Deja vu — болезнь путешественника. Все это уже было, все это я уже видел и не один раз. Это вам не дом, который обновляется каждый день, каждую ночь. Как обычно, я нервничал. У меня не было сомнений, что и на этот раз все пройдет гладко, как во сне, но никакая уверенность не могла унять страх, нараставший по мере приближения к предписанной развязке. В вагоне я закрыл глаза, чтобы не наблюдать проплывающих за окном полей, лесов, отдельно стоящих строений, но это не помогло, я и с закрытыми глазами видел разбросанные по косогорам рощицы, квадраты полей, избы, ряды многоквартирных домов, напоминающих вывешенное на просушку старое больничное белье, опять поля, рощицы, пунцового, как карамель, человечка в плавках, в темных очках, лежащего на крыше… Впрочем, это не мешало мне мысленно вести разговор с Кларой занятие, которому я предаюсь с тем большим рвением, чем дальше я удаляюсь от дома, от нее.

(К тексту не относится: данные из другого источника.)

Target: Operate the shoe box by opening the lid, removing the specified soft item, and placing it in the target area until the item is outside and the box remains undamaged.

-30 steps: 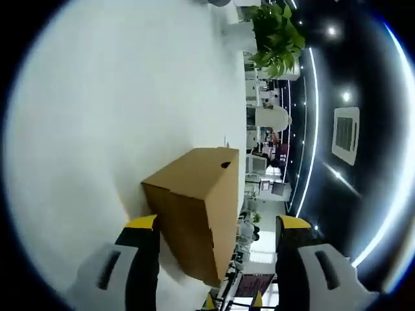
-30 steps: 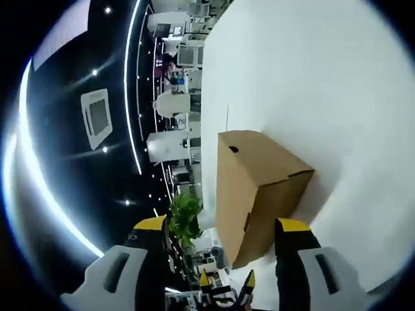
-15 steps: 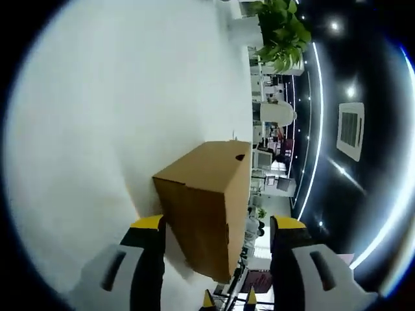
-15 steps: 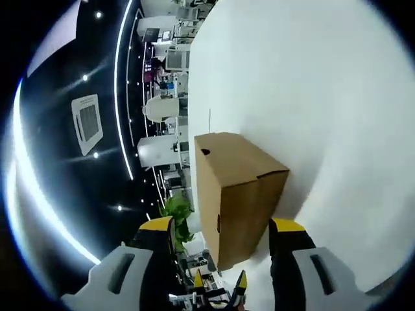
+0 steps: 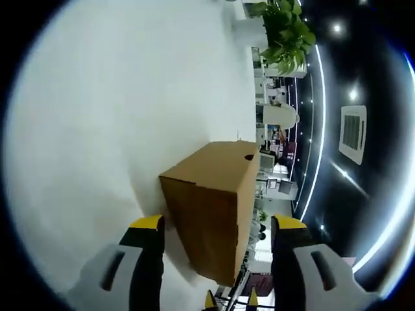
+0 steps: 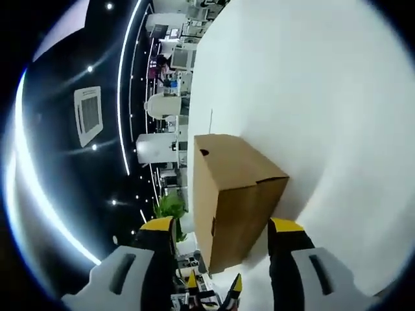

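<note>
Both views are rolled roughly a quarter turn, so the white table surface point(image 5: 117, 129) stands on edge in each picture.

**Task object.** The shoe box point(image 5: 211, 207) is a plain brown cardboard box resting on the white table. Its lid is down and no flap is raised. A small dark round hole sits near one corner of a long face, in the left gripper view close to the far edge and in the right gripper view at the upper left of the box point(image 6: 233, 194). A small notch shows on one box edge in the right gripper view. The box contents are hidden.

**Left gripper** point(image 5: 217, 223). The jaws stand spread, one on either side of the near end of the box. The yellow-tipped fingers point(image 5: 146, 223) lie just beside the box walls; contact is uncertain at this viewing angle, and there appears to be a narrow gap on each side.

**Right gripper** point(image 6: 220, 227). The jaws likewise stand apart and straddle the opposite end of the box, with a yellow-tipped finger on each side. No pinch on the cardboard is evident.

**Surroundings.** Beyond the table edge, a green potted plant point(image 5: 282, 32) stands near a white column. Ceiling light strips point(image 6: 123, 97) and a square ceiling vent point(image 6: 87, 116) appear against a dark ceiling
</note>
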Demonstrator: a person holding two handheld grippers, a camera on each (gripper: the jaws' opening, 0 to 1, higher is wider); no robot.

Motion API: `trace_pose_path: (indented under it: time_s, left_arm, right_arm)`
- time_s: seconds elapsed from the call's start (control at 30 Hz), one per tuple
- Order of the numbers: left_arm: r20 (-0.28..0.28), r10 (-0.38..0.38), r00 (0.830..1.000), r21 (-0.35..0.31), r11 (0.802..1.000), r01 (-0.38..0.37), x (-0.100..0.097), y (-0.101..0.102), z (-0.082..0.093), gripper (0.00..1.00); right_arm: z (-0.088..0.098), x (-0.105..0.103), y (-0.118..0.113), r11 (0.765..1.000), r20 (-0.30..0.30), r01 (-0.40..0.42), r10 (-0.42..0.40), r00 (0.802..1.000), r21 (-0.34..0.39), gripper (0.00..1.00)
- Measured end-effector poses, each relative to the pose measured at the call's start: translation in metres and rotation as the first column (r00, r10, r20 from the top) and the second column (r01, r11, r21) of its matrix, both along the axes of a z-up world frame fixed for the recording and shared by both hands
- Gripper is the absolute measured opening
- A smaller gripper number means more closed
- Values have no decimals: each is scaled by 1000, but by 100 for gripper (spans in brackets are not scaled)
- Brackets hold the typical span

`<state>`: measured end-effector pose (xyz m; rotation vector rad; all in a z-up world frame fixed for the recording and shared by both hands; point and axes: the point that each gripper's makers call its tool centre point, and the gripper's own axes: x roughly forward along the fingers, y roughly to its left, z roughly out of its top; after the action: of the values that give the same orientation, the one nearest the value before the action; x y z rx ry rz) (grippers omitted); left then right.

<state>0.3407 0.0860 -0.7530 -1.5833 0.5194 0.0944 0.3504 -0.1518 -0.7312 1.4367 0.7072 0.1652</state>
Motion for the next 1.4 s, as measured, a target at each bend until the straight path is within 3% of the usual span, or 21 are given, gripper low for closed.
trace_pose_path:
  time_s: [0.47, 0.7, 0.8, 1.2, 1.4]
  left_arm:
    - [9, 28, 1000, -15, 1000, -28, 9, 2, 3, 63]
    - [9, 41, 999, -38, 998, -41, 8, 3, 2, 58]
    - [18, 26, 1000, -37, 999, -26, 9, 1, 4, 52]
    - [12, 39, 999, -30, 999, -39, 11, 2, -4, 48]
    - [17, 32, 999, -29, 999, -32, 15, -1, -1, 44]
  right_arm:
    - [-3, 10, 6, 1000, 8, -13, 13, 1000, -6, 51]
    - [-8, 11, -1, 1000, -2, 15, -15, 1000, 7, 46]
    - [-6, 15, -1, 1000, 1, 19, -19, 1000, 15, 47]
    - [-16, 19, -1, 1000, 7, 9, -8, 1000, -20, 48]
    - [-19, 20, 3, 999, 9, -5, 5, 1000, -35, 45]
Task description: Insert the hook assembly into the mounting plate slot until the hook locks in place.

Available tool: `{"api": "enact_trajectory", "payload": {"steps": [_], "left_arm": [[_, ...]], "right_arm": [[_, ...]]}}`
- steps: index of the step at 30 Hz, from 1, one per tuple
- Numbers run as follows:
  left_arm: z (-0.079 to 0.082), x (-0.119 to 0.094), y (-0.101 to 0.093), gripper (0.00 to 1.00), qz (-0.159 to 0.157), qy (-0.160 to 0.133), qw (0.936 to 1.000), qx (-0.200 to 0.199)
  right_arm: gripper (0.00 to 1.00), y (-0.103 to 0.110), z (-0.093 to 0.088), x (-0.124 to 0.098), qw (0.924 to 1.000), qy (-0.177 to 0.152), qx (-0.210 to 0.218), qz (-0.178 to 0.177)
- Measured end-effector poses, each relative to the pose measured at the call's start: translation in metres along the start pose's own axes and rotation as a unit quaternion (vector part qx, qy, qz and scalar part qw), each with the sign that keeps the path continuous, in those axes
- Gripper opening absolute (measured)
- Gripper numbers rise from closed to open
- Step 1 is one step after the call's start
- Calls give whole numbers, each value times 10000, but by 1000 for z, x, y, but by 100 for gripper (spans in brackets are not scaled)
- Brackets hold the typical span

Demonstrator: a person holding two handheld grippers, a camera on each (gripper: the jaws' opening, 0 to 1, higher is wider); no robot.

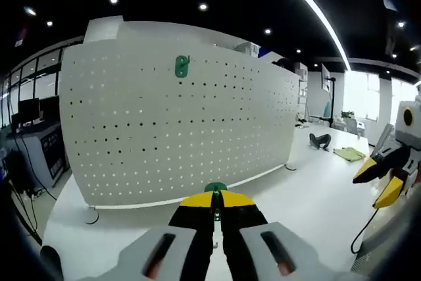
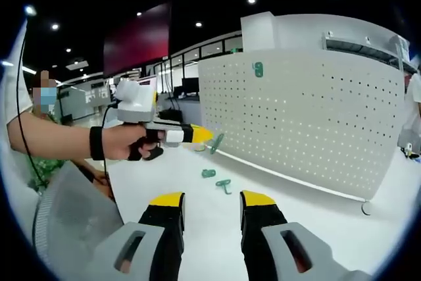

«Этот мир, в котором мы живем, не слишком ли он обычен?» — спрашиваю я для затравки.

«Что ты предлагаешь — революцию, перевыборы? Найди себе другого Бога, так проще».

«Я подумаю».

«Подумай, а еще лучше — почувствуй. Ты говоришь «слишком обычен», и в этом «слишком» для тебя есть шанс, ты не безнадежен. Но что означает так легко, так невинно прошмыгнувшее «мы»? Я живу в другом мире, и вообще, не живу, а расположена».

«Так много надо сказать, а на язык лезет какой-то вздор».

«Тогда молчи».

«Хорошо, буду молчать».

«Обиделся? Говори, сколько душе угодно, я люблю слушать, слышать, особенно вздор, особенно твой вздор».

«Ты добра».

«Я добропорядочна…»

По временам мне казалось, что я еду на хорошо отрепетированную казнь. Меня тянуло на запах кондукторш и кассирш. В сущности, мне было хорошо, но неспокойно. Напряжение нарастало, как отражение в приближающемся зеркале (есть такие самодвижушиеся зеркала). Я прижимал к себе сумку, как будто в ней были инструменты моей судьбы. Вживался в образ.

Когда выходишь на станции С., кажется, что очутился посреди дремучего леса: сумрачные величавые ели, тронутые дрожью осин, подступают к самым рельсам, чей нестерпимый, надраенный блеск отдается в этой глуши болезненным эхом. Но стоит пройти несколько шагов по тропинке, отведя ветвь с аппетитной гроздью волчьих ягод, открывается прелестный обжитой вид, опоясанный плавной дугой шоссе. Можно дождаться автобуса, но лучше пройтись мимо заболоченного пруда, где из плотной, как шелк, ряски торчат сухие рога деревьев, подняться мимо опрятных, скроенных по одному лекалу дач, нырнуть в ложбинку между грудастых холмов, просквозить пахнущую грибом рощицу и уткнуться в стену. Поворачиваем налево, идем вдоль стены, вот и калитка. Нажимаем на звонок. Старик, недоверчиво поднимая бровь, смотрит через решетку. Гремят ключи. Перед нами двухэтажное строение покоев с матово сияющими на солнце стеклами. В глаза бросается множество пересекающихся тропинок, выложенных белой плиткой. Трава на лужайках точно выстирана и выглажена. Кусты подстрижены шарами, кубами и пирамидами. Эклектичная клумба источает столь плотные запахи, что кажется, присмотревшись, можно разглядеть их витающие в воздухе скульптурные формы. Запах «Венера-Каллипига», запах «Лаокоон», запах «Граждане Кале». Мне не надо объяснять, куда идти. Приняв от меня сумку с реквизитом, девушка в белом халате уплывает по светлому, призрачному коридору, точно проложенному по дну моря, а я, постучав, вхожу в кабинет.